# TO DO
Transcribe only the lines between the first line of the records and the line containing "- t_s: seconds", inclusive, exactly as written.

# AVAILABLE DATA
---+---
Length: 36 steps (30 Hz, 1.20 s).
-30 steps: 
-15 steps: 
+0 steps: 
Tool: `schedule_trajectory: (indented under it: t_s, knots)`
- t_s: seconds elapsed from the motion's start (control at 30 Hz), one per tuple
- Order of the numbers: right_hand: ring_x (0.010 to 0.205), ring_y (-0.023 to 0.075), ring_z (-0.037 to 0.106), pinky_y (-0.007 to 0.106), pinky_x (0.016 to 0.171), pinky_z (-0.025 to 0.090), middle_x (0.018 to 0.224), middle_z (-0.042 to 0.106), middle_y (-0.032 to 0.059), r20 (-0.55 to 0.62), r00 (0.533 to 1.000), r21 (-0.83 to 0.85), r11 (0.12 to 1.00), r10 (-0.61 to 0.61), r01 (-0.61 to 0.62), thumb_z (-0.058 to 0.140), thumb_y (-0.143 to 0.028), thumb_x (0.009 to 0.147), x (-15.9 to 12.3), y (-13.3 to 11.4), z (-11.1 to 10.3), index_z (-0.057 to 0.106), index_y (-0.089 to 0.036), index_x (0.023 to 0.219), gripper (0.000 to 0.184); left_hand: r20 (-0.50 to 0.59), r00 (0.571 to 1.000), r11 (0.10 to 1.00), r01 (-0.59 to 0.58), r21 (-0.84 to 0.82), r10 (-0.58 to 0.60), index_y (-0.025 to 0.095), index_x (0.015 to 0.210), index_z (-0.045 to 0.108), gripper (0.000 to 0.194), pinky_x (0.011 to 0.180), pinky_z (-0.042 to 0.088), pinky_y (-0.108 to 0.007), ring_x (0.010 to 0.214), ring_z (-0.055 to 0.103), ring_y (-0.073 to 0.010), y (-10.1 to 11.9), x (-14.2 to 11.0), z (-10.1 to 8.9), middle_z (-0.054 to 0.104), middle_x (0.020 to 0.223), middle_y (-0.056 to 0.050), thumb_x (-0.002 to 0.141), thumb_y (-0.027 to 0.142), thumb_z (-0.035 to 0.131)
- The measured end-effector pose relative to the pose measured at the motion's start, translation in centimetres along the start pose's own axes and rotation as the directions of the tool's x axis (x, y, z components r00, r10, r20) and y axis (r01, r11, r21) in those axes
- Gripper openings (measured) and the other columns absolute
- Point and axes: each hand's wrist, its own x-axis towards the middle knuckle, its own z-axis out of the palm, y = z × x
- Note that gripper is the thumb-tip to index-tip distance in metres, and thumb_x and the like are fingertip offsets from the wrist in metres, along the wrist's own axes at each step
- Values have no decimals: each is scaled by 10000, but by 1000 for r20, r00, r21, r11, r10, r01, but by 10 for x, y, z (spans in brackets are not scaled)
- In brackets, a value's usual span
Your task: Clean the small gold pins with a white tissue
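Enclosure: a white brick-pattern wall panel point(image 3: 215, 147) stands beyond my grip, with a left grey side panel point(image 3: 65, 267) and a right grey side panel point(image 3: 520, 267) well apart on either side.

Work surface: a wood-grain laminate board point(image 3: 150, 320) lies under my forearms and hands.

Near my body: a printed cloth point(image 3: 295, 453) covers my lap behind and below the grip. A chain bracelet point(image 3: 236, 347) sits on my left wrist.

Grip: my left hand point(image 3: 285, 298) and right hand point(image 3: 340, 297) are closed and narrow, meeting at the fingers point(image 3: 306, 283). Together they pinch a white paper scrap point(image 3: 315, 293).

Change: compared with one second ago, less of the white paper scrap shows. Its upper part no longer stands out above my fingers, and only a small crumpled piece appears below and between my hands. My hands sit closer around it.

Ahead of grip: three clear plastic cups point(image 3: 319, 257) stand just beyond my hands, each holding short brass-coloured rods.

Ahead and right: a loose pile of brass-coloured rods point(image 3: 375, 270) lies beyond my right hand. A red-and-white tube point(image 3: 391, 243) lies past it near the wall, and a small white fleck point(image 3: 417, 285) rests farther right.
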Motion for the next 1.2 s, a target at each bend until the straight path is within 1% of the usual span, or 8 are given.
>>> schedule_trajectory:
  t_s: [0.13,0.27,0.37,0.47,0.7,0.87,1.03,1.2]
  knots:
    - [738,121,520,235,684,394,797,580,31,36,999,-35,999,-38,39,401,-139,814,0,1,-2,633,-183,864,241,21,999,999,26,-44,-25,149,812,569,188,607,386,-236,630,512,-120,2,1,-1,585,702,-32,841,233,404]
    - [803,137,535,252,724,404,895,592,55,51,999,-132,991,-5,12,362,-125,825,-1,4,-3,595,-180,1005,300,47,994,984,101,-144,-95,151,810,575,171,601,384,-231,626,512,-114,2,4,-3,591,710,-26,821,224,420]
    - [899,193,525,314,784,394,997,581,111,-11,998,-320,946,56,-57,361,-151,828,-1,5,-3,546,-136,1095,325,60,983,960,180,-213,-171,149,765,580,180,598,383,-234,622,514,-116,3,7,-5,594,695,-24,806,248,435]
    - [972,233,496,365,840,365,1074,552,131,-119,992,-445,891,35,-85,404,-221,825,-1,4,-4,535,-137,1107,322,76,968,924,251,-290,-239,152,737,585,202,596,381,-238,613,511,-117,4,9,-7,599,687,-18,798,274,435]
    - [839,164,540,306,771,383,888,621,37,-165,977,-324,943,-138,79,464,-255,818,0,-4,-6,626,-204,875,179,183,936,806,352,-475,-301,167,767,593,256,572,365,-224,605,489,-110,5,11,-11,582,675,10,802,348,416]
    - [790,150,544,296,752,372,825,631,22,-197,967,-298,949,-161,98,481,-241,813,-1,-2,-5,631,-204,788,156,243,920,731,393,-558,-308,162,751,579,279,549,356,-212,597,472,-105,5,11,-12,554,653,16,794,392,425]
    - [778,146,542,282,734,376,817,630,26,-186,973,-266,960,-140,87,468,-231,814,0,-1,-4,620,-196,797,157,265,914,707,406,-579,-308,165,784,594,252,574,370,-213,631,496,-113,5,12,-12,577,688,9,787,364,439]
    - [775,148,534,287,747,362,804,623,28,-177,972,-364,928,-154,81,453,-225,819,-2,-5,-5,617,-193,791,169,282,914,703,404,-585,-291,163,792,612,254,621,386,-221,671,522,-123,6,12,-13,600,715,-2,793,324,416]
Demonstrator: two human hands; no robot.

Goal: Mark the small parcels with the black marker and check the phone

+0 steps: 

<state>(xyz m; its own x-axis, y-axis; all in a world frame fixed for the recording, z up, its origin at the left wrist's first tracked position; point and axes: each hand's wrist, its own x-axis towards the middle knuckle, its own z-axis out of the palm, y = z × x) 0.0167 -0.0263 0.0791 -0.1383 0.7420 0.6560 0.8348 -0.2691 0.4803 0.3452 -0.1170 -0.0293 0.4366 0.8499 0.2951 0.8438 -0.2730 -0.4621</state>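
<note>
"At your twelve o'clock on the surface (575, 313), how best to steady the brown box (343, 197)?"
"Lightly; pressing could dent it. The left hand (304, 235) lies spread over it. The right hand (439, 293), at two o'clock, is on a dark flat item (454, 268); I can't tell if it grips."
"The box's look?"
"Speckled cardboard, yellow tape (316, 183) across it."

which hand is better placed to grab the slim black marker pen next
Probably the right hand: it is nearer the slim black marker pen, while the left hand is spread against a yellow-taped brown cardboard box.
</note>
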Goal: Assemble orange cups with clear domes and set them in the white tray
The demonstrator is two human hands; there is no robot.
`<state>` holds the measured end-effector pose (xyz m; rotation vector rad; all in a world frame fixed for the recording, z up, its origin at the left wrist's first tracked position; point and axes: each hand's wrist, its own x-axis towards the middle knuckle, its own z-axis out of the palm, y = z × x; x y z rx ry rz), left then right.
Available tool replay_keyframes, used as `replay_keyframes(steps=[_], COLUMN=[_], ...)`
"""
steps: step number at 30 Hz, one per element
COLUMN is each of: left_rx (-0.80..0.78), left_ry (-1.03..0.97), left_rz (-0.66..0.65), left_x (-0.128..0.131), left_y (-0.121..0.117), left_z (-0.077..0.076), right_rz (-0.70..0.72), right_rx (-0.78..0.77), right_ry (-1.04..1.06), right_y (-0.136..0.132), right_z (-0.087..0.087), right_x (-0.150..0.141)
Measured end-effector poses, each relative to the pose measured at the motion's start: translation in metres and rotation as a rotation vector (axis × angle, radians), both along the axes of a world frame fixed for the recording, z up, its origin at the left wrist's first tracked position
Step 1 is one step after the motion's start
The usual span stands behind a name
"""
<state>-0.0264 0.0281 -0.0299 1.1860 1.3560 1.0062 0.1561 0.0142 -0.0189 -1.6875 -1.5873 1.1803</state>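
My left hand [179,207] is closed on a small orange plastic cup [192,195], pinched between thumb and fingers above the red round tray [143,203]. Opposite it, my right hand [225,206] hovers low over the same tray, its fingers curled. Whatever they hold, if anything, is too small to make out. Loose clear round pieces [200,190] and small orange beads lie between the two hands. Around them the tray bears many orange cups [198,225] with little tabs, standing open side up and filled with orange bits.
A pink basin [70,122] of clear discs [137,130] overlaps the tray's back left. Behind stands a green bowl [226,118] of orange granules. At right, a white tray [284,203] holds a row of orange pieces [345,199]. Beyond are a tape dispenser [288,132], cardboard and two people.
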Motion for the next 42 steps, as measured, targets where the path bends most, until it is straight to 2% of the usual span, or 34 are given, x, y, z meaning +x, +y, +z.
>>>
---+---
# PROBLEM SOLUTION
Length: 36 steps (30 Hz, 1.20 s).
-30 steps: 
-15 steps: 
+0 steps: 
Tool: `schedule_trajectory: (indented under it: t_s, knots)`
- t_s: seconds elapsed from the motion's start (control at 30 Hz), one per tuple

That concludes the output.